First bit of news: the Provincial Synod of the Episcopal Church in the Philippines began with a Synod Eucharist at which the Revd. Canon Kenneth Kearon, Secretary-General of the Anglican Communion Office (ACO), preached. If all goes to plan, Edward Malecdan, Bishop of Bontoc and former Dean of St. Andrew’s will be elected the next Prime Bishop, or Primate, of the ECP.
I got to meet Canon Kearon at the breakfast following, and confirmed that we did know some of the same people. He is here in town, he says, not only for the ECP Synod, but also for the National Council meeting of the Philippine Independent Church, which is meeting in Cagayan de Oro City at around the same time.

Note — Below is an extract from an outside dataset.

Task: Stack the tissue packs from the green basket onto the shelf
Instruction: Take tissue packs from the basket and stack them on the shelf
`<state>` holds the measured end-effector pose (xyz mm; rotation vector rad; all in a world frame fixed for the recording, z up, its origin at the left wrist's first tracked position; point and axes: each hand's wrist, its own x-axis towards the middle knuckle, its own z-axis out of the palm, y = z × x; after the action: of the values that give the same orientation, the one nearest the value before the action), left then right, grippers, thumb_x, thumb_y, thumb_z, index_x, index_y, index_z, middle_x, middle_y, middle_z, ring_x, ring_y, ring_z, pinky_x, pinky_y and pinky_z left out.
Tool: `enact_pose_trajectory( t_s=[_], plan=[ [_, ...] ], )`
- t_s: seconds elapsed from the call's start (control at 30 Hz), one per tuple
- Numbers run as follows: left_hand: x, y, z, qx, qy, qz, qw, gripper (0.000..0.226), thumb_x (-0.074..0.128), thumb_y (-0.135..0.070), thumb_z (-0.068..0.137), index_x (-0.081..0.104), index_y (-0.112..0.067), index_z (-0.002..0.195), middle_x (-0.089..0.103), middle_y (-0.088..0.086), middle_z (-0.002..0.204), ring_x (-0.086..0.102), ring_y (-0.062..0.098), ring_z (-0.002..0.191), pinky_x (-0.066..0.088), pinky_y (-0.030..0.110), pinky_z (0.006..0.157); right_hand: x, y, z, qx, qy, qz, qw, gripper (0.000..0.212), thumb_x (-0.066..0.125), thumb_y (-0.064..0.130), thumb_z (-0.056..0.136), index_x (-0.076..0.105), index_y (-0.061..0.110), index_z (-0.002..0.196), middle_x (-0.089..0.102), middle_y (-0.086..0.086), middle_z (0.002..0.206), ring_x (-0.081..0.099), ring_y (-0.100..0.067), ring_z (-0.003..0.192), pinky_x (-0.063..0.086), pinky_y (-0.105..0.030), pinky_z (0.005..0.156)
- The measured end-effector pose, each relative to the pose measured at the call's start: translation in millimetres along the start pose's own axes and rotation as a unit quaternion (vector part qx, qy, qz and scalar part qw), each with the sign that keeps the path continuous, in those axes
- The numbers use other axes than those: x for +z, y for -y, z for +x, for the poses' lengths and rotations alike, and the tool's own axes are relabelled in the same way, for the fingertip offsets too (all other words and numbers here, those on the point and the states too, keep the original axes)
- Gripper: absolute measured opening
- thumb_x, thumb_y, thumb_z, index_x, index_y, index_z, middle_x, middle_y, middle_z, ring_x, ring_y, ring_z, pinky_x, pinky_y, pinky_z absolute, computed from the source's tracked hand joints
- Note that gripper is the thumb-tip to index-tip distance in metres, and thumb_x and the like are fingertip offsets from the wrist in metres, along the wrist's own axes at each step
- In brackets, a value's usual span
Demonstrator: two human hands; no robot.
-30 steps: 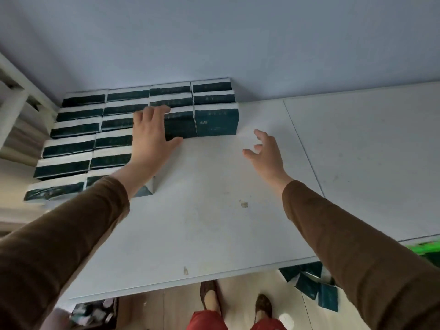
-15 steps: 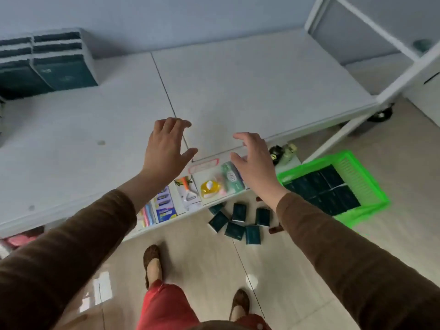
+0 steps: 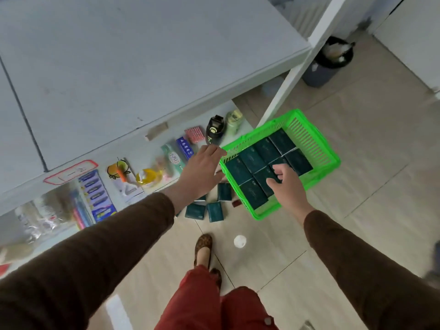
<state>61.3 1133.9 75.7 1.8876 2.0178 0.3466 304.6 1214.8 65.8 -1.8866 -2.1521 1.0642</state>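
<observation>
From the head camera, looking down past two brown sleeves, the green basket (image 3: pixel 331 160) sits on the tiled floor to the person's right, just beyond the white leg of the shelf (image 3: pixel 152 67), whose broad top fills the upper left of the view. Inside the basket the dark teal tissue packs (image 3: pixel 252 160) lie flat in two rows, running lengthwise from the near left corner toward the far right corner. The right hand (image 3: pixel 284 184) is the nearer one: it hangs directly over the near row, fingers loosely curled downward, and it appears to hold nothing, though whether the fingertips already touch a pack cannot be told. The left hand (image 3: pixel 202 170) hovers just beside the basket's left rim, outside it, fingers relaxed and spread, empty. So the next grasp looks to belong to the right hand, going straight down, with the left needing to cross the rim to the right to help. A few loose packs (image 3: pixel 215 210) lie scattered on the floor just left of the basket, below the left hand, near the person's shoe (image 3: pixel 203 246).
</observation>
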Motion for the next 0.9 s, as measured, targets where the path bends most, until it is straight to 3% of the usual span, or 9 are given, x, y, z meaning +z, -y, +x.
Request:
enact_pose_trajectory(
  t_s=[0.1, 0.2, 0.33, 0.43, 0.57, 0.67, 0.8, 0.9],
  plan=[
    [43, -4, 54, 0.007, 0.071, 0.022, 0.997, 0.054, 0.066, -0.028, 0.088, 0.046, -0.016, 0.137, 0.048, 0.005, 0.137, 0.04, 0.025, 0.126, 0.038, 0.039, 0.101, 13, -49, 33, 0.079, 0.062, -0.01, 0.995, 0.053, 0.068, 0.022, 0.09, 0.049, 0.01, 0.137, 0.056, -0.009, 0.132, 0.056, -0.024, 0.119, 0.043, -0.031, 0.091],
    [89, -8, 103, -0.009, 0.132, 0.059, 0.989, 0.053, 0.064, -0.021, 0.086, 0.045, -0.012, 0.135, 0.048, 0.006, 0.133, 0.041, 0.026, 0.124, 0.04, 0.041, 0.099, 37, -88, 62, 0.104, 0.113, -0.055, 0.987, 0.055, 0.068, 0.023, 0.089, 0.047, 0.008, 0.138, 0.056, -0.011, 0.134, 0.056, -0.027, 0.122, 0.043, -0.031, 0.092],
    [152, -9, 150, -0.036, 0.2, 0.128, 0.971, 0.048, 0.063, -0.011, 0.083, 0.045, -0.008, 0.128, 0.05, 0.009, 0.126, 0.047, 0.029, 0.117, 0.047, 0.042, 0.087, 75, -123, 96, 0.052, 0.152, -0.191, 0.968, 0.042, 0.063, 0.027, 0.091, 0.05, 0.007, 0.126, 0.063, -0.013, 0.124, 0.058, -0.031, 0.116, 0.046, -0.036, 0.092],
    [195, -2, 172, -0.065, 0.223, 0.166, 0.959, 0.048, 0.068, -0.013, 0.082, 0.047, -0.008, 0.124, 0.053, 0.009, 0.122, 0.051, 0.029, 0.114, 0.047, 0.04, 0.081, 105, -140, 113, 0.015, 0.159, -0.29, 0.944, 0.039, 0.057, 0.041, 0.093, 0.047, 0.012, 0.117, 0.069, -0.01, 0.112, 0.057, -0.03, 0.111, 0.045, -0.036, 0.086],
    [239, 11, 185, -0.141, 0.241, 0.153, 0.948, 0.094, 0.085, -0.042, 0.07, 0.034, -0.004, 0.14, 0.05, 0.011, 0.133, 0.051, 0.03, 0.12, 0.049, 0.043, 0.09, 137, -154, 122, 0.033, 0.172, -0.29, 0.941, 0.051, 0.054, 0.053, 0.09, 0.038, 0.016, 0.121, 0.07, -0.007, 0.113, 0.058, -0.029, 0.113, 0.039, -0.039, 0.089],
    [258, 15, 188, -0.174, 0.229, 0.11, 0.951, 0.12, 0.091, -0.049, 0.057, 0.022, -0.005, 0.146, 0.045, 0.011, 0.139, 0.05, 0.032, 0.123, 0.049, 0.046, 0.091, 146, -158, 123, 0.05, 0.193, -0.271, 0.942, 0.06, 0.057, 0.052, 0.088, 0.034, 0.016, 0.128, 0.068, -0.006, 0.118, 0.059, -0.03, 0.114, 0.037, -0.04, 0.093],
    [271, 22, 192, -0.164, 0.211, 0.134, 0.954, 0.123, 0.093, -0.05, 0.049, 0.022, -0.011, 0.141, 0.053, 0.011, 0.129, 0.051, 0.034, 0.116, 0.045, 0.047, 0.091, 149, -162, 128, 0.081, 0.2, -0.261, 0.941, 0.066, 0.066, 0.052, 0.08, 0.034, 0.018, 0.126, 0.065, -0.008, 0.123, 0.056, -0.029, 0.118, 0.035, -0.041, 0.097],
    [268, 29, 194, -0.17, 0.209, 0.102, 0.958, 0.117, 0.094, -0.043, 0.051, 0.024, -0.012, 0.139, 0.06, 0.013, 0.12, 0.05, 0.035, 0.115, 0.047, 0.046, 0.08, 146, -164, 132, 0.086, 0.204, -0.274, 0.936, 0.074, 0.069, 0.062, 0.074, 0.04, 0.017, 0.125, 0.065, -0.008, 0.122, 0.055, -0.028, 0.119, 0.034, -0.041, 0.097]
  ],
)
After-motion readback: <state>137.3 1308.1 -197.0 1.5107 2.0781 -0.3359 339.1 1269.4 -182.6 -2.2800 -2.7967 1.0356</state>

This got me to wondering: if there is supposedly a concordat of full communion, why is it that they don’t try to have their synods meet jointly for a time? The Canadian Lutherans and Anglicans make sure that this is the case. Yet another proof, dare I say, that union may not happen in my lifetime.
Canon Kearon also noted something important: not attending Lambeth, he points out, says more about the bishops in question than it does about the Conference itself.
(Incidentally, he used to teach at the Irish School of Ecumenics, and he noted that Bishop Charles Henry Brent was one of the pioneers of the Faith and Order movement, which led eventually to the WCC. He knows Brent’s prayer for mission but only now did he know that Brent wrote it.)
Meanwhile, I will be going up to Baguio this evening, right after work, and I may be able to post some things from there. The operative word is may, of course.
Also, I ask for your prayers as the rest of the week goes on, for both the ECP and IFI in convention assembled. As I mentioned to Canon Kearon, it is these churches which will bear an important witness in years to come, to a kind of Philippine Christianity that moves beyond polarities.